(35/h) Wybraliśmy się z żoną na spacer po lesie do lasu w którym przez ostatnich kilka lat nie było grzybów/Jeżewice/miałem tam miejsce w którym kiedyś były ładne podgrzybki i szok 53 sztuki, głównie małych w 1 1/2 godziny. Poza tym jednym miejscem, grzybów brak.
(15/h) Gąski szare i kilka zielonych. Potwierdzają się tegoroczne spostrzeżenia grzybiarzy - generalnie, nie ma grzybów, nawet niejadalnych, ale jak trafi się na miejsce, gniazdo, to statystyka zbiorów na godzinę nie jest taka najgorsza.
(60/h) Wybrałem się na pożegnanie najgorszego sezonu jaki pamiętam Były tylko opieńki, ale za to dużo Podałem, że 60, bo tyle nadających się do spożycia. Poza tym dwa podgrzybki (stare) i jedna gąska niekształtna.
(30/h) Łuszczak zmienny i opieńka miodowa. Łuszczak młody, opieńka różnie. Wygląda na to, że grzyby będą rosnąć, póki będzie ciepło. Ciekawe, czy doczekamy podgrzybków?
(70/h) W lesie mokro, zimno, temperatura 5 stopni Celsjusza, wiatr i spadające z drzew krople wody pochodzące ze skraplającej się mgły. Po 2 i pół godzinach szukania grzybów wracałem do domu mając w koszyku tylko 3 opieńki i jedną kanię. Nagle natknąłem się na rosnące gromadnie opieńki w ilościach kilkunastu do ponad dwudziestu sztuk. O dziwo, wszystkie były zdrowe. Do odjazdu autobusu powrotnego do Warszawy miałem około 10 minut, oczywiście pojechałem następnym, ale się opłaciło. To był trzeci w tym roku wypad na grzyby, pierwsze dwa były całkowicie nieudane. Niemniej uważam, że grzybów nie ma. Gdybym wracał na przystanek autobusowy inną drogą, nie trafiłbym na te opieńki i wróciłbym do domu z czterema grzybami. Chyba w tym roku dam już sobie spokój z grzybobraniem, chociaż kto wie, może jak noce będą ciepłe, warto będzie jeszcze się wybrać.
(30/h) Półgodzinne zajrzenie do lasu po drodze z cmentarza i szok - piękne gniazdo zdrowych, dorodnych gąsek.
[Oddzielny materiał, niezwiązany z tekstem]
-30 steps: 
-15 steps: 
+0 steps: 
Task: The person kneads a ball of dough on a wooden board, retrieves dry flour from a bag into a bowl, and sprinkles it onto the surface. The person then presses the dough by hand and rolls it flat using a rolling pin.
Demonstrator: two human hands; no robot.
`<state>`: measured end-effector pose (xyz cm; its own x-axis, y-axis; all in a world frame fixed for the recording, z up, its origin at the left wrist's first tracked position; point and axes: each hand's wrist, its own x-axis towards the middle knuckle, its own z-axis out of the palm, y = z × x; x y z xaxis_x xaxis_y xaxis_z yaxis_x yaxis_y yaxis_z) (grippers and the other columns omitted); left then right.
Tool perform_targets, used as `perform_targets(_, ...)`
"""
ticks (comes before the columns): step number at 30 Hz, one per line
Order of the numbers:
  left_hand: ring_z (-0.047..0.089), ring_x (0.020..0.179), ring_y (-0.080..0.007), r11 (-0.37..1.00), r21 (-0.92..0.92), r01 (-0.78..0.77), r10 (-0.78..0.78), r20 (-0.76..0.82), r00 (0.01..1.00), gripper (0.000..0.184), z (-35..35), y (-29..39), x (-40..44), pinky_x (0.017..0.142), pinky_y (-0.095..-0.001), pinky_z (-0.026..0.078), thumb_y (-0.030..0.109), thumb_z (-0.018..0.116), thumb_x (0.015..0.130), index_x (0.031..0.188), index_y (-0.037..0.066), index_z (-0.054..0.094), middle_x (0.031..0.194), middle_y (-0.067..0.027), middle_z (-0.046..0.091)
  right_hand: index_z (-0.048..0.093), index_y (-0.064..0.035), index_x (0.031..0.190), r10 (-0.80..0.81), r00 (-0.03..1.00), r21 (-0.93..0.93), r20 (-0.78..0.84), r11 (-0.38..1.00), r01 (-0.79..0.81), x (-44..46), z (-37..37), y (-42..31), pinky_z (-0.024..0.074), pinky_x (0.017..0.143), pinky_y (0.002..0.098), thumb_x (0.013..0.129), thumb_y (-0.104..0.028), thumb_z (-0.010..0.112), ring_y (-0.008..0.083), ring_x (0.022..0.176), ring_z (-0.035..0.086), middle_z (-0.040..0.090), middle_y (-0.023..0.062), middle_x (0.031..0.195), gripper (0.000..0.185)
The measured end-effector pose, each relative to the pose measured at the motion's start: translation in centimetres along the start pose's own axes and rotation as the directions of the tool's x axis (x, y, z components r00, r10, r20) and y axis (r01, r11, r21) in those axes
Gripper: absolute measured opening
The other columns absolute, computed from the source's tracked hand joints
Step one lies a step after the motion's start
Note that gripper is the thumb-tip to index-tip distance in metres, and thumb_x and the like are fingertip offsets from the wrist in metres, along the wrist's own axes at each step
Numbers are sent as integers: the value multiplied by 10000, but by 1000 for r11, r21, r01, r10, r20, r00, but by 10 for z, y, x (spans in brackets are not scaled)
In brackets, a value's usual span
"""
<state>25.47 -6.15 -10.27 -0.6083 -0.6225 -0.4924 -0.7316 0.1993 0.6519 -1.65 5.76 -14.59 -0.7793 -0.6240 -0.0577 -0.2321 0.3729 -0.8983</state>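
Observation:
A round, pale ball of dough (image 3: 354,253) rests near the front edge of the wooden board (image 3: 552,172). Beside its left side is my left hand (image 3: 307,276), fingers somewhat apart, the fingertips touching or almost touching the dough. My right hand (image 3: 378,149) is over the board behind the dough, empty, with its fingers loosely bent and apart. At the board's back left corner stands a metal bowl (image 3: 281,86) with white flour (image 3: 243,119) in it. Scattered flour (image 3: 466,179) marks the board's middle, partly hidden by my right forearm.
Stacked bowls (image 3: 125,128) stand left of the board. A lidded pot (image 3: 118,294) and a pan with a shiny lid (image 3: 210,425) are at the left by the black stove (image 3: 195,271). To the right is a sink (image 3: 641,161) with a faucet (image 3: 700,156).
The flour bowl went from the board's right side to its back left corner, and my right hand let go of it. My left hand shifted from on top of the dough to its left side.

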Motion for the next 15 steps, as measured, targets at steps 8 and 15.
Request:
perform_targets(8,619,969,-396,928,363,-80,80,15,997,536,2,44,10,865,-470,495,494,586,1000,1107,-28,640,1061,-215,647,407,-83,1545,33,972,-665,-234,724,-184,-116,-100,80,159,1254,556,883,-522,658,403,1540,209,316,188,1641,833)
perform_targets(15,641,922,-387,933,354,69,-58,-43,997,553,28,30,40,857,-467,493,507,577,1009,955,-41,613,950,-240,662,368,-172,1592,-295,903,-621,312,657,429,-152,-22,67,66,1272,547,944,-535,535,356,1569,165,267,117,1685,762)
Niestety poza nimi pusto, ale to i tak miły akcent na koniec sezonu.
(5/h) Zaczynają sie opieńki. Część gniazd drobna, niech podrosną, kilka już dobrych do zebrania - poszły do słoiczka. Te 5 gniazd to nie na godzinę tylko na 15 minut - ale to tylko taki upatrzony kawałek lasu
(3/h) Dwugodzinne chodzenie po lesie zaowocowało 6-cioma tygodniowymi podgrzybkami. W lesie brak jakichkolwiek młodych grzybów. Zero grzybiarzy. Na ciepłe noce się nie zanosi, więc i sezon grzybowy właśnie się kończy.
(40/h) gąski zielonki i siwe proporcje 3/4 do 1/4. siwe zdrowe zielone 1/3 została w lesie. zielone tylko w pisku przy drogach, siwe w niskim siwym mchu. widać tylko kapelusze a więc chodxzenie stopka za stopką z głową przy ziemi. potrzeba ciepłych nocy, ponieważ wilgoci dla gąsek wystarczy z porannych mgieł. znalazłem 8 dużych podgrzybkówi i jednego b. młodego.
(80/h) piekne opieńki w znanych miejscach, do tego kilkanascie duzycg gąsek zielonek, dwie kurki, łuszczaki oraz jeden młody podgrzybek. w lesie pieknie
(10/h) masakra kilka podgrzybków koźkarzy babek, osaków, opińki miodowe 4 h chodzenia ok. 3 l. 2/3 zostałó w lesie ze względu na lokatorów. pod ściółką plesń. brak ciepłych nocy, gdyż wilgoć jest.